Relationships drive the initiative.
In the case of the patron conversing with an invisible partner, library staff recognized that he wasn’t his normally chipper self, said McCormick Riverfront Library Supervisor Chris Black. He consulted with Human Services and determined that the situation “could be considered a crisis because the behavior isn’t what we were used to seeing from that individual.”
A Human Services staffer arrived for a chat, but “this person decided they were fine and weren’t really actively seeking help,” Black said. “A lot of times, that’s what we’ll find.”
The initiative bolsters a Human Services office open to “all the help we can get,” said Director Randie Yeager.
“I don’t care what route we take to get folks connected, as long as they know what resources are available, how to access them, and talk to whoever they’re comfortable talking to,” she said. “There are many, many paths.”
The effort started as a pilot in spring 2019, with plans to expand into Dauphin County Library System’s eight sites.

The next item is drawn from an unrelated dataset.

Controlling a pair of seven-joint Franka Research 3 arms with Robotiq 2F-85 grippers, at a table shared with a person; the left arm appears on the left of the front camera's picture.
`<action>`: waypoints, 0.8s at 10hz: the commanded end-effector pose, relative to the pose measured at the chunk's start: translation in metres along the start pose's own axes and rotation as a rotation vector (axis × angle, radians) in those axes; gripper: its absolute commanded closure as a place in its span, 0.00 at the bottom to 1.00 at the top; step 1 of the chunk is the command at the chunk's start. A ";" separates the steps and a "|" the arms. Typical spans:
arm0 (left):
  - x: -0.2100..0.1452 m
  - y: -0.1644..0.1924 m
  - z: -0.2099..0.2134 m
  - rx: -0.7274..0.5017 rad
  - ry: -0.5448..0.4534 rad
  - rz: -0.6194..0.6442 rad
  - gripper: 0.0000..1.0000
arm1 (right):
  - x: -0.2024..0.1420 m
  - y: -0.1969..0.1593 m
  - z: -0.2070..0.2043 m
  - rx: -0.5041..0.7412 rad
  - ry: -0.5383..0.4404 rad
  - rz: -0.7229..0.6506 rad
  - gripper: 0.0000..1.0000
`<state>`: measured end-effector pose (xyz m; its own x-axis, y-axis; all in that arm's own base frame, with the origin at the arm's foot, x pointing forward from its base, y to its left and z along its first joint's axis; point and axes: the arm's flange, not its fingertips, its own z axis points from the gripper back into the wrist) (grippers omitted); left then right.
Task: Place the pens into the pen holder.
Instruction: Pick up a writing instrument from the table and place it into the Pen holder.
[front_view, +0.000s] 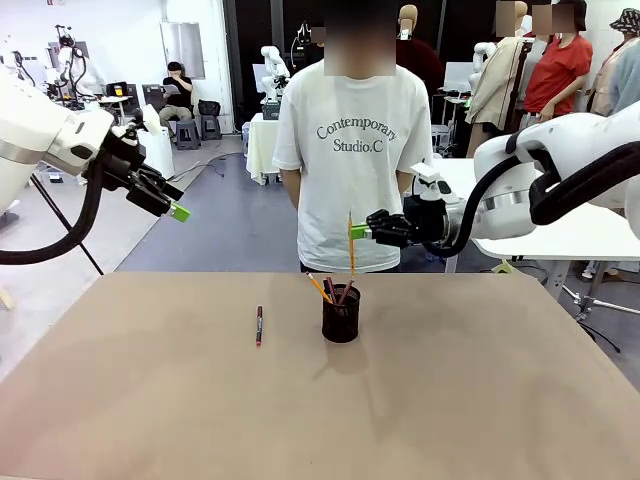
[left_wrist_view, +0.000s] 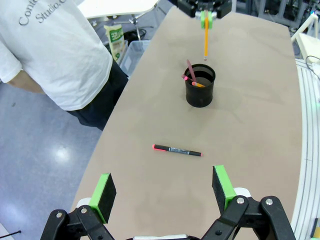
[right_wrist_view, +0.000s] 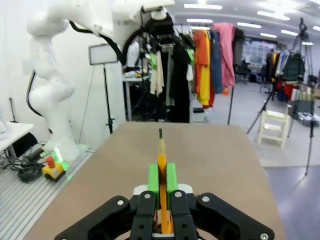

Librarians say that their new roles converge neatly with their career choices. Libraries “provide the resources that people want to use, whether it’s books or multimedia or computer access or programs,” said Howald. “We’re a completely public and democratic institution. Anyone can walk in here and use our services, and anyone does.”
The importance of human interaction is embedded in library science studies, said Milach.
“With everything we do, they’re all about making that human connection, and the importance of that is because libraries are one of the last places to have that human connection,” she said.
Dauphin County libraries are among those nationwide re-envisioning their spaces as community centers, program-packed destinations and the “third space” that people crave in the internet age, Dowd said. Dauphin County Library System recently announced acquisition of the historic mansion next door to that McCormick Riverfront Library, freeing space that dovetails with a strategic vision for increased STEM and arts programming, as well as the growing Human Service partnership.
Librarians are “really egalitarian” and not just with lip service, said Dowd.
“The libraries I go into are way more crowded than 10 years ago,” he said.
Public investments in libraries are crucial, especially during economic downturns, “because people seek out resources, opportunities, jobs and the ability to connect in a way they probably couldn’t afford to connect,” said Dauphin County Commissioner George Hartwick. The county must “understand who the people are that we serve,” and the library initiative—which has not generated additional costs, participants say—serves that goal.
“We don’t want more burden on taxpayers, and we also want to figure out a way to coordinate and develop services that are not going to be in siloes,” Hartwick said.
Library personnel have developed trust with homeless patrons and others in need, and “wherever that trust exists, it’s a great place to make sure that the information and resources are available,” he said.
Because libraries touch every segment of the community, said Yeager, they “help break down the stigma of needing some type of assistance in any realm.”
Black realizes that he is making a difference, guiding community members toward better quality of life amid their day-to-day struggles to survive. The library, he believes, is “one of the last bastions of freedom, where everyone is welcome to partake in the information that we have.”
“All human beings are looking for a connection with fellow human beings,” he said. “They don’t want to feel like outsiders. They want a place where they feel like they belong.”